Currently we consider requirement (ii) satisfied if we provide
information that allows the user to reconstrust the overall package
licence by intersecting the licences of the relevant components.  That
is not ideal as an output, but providing a condensed licence is extra
work as I suggest.

> > That the information for ftpmaster review has ended up being shipped
> > as the user-facing copyright notice in the binary is arguably not
> > ideal for some of the reasons we have explored here.
> 
> Yes; and the way to fix this is to correct this misconception (rooted in the
> historical policy error to specify copyright as a source-level file) that
> debian/copyright *should* document the source copyright instead of the
> binary copyright.

In practice, you seem to be suggesting that we should arrange to
actually try to determine a unified licence for each binary package.
We don't currently do that.  This is extra work.
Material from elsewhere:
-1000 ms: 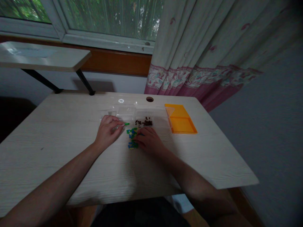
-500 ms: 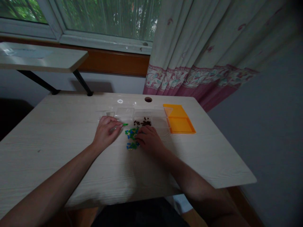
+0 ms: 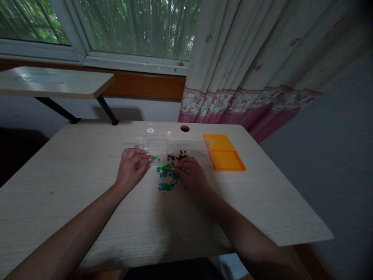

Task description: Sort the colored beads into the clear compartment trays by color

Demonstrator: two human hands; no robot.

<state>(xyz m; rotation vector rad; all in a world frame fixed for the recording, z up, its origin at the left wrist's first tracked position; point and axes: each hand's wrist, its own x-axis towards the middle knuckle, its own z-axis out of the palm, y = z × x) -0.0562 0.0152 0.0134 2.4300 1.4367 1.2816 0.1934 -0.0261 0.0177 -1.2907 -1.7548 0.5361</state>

The work of reviewing each source file, first by the maintainer, and
then by ftpmaster when auditing, would still have to be done, I think.

Or do you think we can avoid both the maintainer and then ftpmaster
looking at every source file ?

Do you think the work of writing down the source-file-by-source-file
information (ie, the result of the maintainer's copyright review and a
main input to the ftpmaster review) is wasted ?

Ian.

-- 
Ian Jackson <ijackson@chiark.greenend.org.uk>   These opinions are my own.

If I emailed you from an address @fyvzl.net or @evade.org.uk, that is
a private address which bypasses my fierce spamfilter.